**TASK REQUIREMENTS**.
Filter the records for "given" and keep each line that has it.

(Saved entries)
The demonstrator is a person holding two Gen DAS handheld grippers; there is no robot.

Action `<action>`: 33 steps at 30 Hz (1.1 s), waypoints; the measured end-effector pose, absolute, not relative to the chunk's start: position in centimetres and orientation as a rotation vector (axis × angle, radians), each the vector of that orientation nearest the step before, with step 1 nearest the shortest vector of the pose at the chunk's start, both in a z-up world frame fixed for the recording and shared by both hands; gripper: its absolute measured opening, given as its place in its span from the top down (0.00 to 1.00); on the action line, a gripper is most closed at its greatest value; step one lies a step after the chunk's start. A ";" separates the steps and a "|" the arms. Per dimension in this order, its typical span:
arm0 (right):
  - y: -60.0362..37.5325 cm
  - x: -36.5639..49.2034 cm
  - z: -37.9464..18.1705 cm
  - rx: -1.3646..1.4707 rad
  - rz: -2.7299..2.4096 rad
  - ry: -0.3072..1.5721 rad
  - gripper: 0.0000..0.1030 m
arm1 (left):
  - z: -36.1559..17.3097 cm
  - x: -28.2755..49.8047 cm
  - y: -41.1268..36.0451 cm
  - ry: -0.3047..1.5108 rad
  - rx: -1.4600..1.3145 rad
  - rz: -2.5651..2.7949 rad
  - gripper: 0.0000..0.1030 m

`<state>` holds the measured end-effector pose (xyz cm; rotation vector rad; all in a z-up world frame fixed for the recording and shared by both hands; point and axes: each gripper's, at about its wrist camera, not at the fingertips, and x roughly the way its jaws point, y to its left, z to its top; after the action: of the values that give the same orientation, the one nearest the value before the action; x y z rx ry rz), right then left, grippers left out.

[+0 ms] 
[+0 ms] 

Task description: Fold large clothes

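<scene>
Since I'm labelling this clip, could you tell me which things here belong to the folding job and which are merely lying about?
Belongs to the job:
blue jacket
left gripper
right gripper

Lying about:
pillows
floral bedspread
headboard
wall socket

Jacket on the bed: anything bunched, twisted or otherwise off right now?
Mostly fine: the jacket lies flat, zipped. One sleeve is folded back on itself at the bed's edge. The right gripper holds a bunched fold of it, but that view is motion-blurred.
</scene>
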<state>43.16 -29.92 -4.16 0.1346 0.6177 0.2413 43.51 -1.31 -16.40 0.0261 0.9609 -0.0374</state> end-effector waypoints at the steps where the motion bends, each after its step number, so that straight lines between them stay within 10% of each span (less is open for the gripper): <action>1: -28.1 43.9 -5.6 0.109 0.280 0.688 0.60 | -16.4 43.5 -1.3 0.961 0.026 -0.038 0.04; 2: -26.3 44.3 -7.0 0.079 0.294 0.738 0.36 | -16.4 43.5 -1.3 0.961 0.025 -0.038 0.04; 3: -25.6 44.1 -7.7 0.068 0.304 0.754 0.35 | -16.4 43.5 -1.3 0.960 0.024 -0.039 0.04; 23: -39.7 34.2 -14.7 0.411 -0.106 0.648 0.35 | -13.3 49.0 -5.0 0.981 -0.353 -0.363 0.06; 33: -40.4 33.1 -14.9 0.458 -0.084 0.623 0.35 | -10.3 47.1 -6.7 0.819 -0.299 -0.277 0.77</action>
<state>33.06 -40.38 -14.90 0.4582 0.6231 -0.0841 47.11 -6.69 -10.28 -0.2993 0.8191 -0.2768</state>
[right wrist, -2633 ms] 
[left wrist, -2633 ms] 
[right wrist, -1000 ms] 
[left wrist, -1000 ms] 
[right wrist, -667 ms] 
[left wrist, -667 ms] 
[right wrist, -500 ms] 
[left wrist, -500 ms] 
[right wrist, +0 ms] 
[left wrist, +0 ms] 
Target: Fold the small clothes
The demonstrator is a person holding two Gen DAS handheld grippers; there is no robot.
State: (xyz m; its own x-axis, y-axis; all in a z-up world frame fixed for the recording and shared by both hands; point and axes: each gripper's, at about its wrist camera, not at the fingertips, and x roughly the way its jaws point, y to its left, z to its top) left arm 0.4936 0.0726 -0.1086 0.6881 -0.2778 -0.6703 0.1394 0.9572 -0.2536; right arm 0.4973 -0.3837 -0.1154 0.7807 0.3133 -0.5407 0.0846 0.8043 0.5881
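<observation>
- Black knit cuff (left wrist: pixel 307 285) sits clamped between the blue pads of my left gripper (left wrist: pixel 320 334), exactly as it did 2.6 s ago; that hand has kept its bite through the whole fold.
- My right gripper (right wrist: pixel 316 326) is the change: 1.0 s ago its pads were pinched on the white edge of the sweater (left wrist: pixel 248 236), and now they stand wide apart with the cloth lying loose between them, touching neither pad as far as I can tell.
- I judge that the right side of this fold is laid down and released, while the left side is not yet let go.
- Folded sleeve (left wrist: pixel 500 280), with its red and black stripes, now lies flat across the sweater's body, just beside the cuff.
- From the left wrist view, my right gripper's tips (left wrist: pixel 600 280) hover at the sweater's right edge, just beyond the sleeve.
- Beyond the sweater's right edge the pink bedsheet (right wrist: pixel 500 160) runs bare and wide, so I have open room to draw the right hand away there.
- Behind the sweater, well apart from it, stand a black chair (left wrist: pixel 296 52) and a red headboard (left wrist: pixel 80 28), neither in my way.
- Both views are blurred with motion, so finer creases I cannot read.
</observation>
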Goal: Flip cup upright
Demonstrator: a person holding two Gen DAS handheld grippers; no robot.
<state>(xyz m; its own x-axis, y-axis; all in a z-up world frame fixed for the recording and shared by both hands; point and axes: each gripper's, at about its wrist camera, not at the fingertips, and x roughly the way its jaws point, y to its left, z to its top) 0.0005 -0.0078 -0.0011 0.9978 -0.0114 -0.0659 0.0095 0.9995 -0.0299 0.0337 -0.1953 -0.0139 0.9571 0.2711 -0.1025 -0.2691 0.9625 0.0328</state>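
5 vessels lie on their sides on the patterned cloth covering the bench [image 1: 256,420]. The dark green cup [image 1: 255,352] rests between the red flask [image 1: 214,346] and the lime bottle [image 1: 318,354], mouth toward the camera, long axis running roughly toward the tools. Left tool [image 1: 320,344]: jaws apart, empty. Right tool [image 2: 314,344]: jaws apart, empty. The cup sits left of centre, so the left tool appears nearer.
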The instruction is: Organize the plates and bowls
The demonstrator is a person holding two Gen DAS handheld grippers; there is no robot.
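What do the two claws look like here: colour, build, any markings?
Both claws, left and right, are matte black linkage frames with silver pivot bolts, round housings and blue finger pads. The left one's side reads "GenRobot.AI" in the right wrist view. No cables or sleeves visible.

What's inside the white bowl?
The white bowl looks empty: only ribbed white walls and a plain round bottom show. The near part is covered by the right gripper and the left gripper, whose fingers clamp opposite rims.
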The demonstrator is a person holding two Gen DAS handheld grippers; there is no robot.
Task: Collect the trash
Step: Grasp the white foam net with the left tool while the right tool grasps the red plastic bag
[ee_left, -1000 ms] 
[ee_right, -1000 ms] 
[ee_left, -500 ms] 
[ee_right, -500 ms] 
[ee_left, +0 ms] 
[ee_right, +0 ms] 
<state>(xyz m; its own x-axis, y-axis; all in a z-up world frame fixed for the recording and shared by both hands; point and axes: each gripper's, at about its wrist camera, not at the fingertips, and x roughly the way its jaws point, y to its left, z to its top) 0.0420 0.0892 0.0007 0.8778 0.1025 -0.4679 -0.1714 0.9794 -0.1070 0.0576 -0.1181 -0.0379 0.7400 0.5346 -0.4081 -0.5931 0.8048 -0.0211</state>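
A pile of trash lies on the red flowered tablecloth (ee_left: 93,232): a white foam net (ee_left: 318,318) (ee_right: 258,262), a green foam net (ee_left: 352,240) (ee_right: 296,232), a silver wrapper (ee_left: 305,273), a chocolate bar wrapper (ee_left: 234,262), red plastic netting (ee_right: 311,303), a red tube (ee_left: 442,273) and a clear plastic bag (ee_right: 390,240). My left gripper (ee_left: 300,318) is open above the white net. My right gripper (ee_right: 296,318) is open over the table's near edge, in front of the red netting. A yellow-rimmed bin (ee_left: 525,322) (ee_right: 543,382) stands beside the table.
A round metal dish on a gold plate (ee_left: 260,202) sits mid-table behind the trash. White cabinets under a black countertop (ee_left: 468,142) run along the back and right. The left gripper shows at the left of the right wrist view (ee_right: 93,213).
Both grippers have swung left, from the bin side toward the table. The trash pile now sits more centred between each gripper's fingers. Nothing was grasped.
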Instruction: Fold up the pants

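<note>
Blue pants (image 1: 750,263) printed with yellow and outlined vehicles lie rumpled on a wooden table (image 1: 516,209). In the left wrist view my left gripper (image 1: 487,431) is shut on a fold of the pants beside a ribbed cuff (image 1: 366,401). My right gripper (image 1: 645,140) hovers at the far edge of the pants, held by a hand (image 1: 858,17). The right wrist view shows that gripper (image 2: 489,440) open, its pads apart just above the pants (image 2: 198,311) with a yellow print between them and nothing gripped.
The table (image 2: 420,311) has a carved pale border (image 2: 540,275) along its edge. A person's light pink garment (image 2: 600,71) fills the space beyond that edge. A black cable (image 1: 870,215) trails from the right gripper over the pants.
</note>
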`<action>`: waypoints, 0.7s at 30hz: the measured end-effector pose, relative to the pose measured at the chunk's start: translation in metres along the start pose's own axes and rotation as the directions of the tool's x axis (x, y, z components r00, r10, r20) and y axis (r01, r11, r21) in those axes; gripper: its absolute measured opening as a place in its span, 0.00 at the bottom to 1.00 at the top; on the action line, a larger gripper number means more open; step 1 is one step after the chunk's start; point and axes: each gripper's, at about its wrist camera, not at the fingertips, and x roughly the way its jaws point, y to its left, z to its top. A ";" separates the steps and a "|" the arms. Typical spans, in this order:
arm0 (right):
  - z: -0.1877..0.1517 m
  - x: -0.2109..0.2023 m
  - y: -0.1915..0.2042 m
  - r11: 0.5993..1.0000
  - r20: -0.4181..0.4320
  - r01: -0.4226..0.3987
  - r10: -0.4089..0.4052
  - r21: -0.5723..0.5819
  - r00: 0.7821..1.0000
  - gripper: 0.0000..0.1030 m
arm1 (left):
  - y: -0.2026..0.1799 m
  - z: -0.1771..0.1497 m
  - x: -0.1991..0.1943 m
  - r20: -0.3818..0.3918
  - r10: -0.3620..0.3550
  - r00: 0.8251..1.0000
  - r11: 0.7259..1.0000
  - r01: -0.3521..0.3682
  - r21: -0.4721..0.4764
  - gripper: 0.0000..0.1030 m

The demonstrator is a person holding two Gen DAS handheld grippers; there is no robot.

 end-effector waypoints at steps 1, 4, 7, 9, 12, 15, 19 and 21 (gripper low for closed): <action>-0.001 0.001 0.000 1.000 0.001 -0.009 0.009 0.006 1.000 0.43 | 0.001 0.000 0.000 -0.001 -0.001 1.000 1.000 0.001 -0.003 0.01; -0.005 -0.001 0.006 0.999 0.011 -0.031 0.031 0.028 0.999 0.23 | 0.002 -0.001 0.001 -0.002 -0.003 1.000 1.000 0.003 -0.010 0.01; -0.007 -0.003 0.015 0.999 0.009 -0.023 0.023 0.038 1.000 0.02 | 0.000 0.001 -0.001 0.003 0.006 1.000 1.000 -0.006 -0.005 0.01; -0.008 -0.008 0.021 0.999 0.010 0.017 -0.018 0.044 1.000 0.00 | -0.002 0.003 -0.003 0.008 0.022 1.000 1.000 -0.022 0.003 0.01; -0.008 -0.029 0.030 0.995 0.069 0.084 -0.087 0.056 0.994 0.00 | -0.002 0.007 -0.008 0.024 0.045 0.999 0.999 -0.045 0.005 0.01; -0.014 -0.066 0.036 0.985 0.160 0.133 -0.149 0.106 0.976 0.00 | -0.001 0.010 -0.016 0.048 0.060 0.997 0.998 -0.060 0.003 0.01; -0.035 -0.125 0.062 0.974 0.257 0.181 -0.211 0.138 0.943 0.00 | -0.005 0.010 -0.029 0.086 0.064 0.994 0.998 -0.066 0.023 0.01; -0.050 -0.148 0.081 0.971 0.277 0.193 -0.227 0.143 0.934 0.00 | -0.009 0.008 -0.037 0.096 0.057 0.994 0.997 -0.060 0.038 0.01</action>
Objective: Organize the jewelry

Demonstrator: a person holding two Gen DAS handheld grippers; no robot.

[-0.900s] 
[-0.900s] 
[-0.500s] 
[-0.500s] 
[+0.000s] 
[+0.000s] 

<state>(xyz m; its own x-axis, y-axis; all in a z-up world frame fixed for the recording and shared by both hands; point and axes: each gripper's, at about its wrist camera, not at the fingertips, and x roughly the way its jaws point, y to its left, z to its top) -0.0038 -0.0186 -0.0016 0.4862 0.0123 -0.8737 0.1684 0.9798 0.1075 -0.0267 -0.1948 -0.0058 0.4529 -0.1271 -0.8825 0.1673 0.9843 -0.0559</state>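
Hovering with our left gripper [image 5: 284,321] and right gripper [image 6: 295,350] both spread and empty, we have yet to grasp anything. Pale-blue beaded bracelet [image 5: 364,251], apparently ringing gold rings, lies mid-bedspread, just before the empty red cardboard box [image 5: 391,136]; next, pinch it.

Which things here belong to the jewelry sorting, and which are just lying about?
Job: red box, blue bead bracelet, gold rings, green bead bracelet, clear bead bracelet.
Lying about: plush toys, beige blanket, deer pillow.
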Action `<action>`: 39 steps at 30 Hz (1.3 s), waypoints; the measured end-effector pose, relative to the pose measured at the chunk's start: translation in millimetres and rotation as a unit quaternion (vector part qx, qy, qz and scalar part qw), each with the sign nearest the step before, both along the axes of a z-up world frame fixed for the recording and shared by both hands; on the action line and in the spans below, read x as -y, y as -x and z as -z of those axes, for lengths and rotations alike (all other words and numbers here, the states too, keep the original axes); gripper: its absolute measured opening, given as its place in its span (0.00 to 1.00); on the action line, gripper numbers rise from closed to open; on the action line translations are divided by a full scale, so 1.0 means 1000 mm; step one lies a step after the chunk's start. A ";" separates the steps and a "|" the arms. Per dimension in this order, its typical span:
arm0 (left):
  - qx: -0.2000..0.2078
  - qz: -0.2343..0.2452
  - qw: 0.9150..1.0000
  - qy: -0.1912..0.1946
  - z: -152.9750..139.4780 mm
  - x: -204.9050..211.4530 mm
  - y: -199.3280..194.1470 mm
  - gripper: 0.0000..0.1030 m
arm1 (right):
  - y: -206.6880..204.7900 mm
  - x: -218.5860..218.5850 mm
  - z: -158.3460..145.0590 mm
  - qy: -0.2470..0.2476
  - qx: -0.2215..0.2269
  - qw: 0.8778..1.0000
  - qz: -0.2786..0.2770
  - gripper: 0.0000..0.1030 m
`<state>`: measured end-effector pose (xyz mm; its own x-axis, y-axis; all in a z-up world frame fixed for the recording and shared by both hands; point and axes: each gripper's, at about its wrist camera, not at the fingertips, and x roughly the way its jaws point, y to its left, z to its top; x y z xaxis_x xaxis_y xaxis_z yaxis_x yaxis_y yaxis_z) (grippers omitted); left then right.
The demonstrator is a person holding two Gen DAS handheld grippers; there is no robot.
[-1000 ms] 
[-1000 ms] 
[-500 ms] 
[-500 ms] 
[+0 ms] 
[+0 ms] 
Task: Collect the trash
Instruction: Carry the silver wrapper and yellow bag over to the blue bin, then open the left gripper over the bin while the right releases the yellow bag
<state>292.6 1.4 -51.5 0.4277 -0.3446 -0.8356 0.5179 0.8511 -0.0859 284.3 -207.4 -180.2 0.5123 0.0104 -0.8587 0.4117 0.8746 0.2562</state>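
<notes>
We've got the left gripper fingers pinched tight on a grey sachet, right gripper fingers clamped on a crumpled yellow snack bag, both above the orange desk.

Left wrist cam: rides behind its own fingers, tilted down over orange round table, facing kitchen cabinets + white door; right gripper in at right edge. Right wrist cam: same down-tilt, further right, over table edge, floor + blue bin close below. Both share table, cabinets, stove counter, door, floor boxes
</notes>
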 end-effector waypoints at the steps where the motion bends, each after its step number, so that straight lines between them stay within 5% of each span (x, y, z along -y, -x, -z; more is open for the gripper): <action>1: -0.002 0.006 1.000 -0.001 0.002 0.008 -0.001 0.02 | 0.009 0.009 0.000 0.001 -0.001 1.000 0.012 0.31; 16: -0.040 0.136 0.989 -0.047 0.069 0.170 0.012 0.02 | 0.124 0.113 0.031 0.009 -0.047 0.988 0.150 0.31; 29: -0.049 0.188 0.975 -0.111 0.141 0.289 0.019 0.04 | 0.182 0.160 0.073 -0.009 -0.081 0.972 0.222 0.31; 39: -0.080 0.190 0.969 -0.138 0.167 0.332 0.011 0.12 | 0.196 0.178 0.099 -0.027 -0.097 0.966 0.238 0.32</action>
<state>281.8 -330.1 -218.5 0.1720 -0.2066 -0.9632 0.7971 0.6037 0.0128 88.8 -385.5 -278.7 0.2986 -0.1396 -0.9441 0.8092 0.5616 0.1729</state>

**RESPONSE TO THE TASK**.
Action `<action>`: 33 steps at 30 Hz (1.1 s), waypoints; the measured end-effector pose, absolute, not relative to the chunk's start: position in centimetres and orientation as a rotation vector (axis × angle, radians), each the vector of that orientation nearest the step before, with step 1 nearest the shortest vector of the pose at the chunk's start, both in a z-up world frame fixed for the recording and shared by both hands; gripper: its absolute measured opening, given as its place in its span from the top down (0.00 to 1.00); on the action line, a gripper is most closed at its greatest value; step one lies a step after the chunk's start. A ";" separates the steps and a "|" the arms. Per dimension in this order, its typical span:
Action `<action>`: 39 steps at 30 Hz (1.3 s), waypoints; the measured end-effector pose, relative to the pose measured at the chunk's start: translation in millimetres and rotation as a unit quaternion (vector part qx, qy, qz and scalar part qw), each with the sign nearest the step before, both along the axes of a z-up world frame fixed for the recording and shared by both hands; on the action line and in the spans below, read x as -y, y as -x and z as -z of those axes, for lengths and rotations alike (all other words and numbers here, the states too, keep the original axes); gripper: its absolute measured opening, given as its place in its span (0.00 to 1.00); on the action line, gripper numbers rise from closed to open; on the action line translations are divided by a full scale, so 1.0 means 1000 mm; step one lies a step after the chunk's start. A ";" separates the steps and a "|" the arms. Per dimension in this order, its typical span:

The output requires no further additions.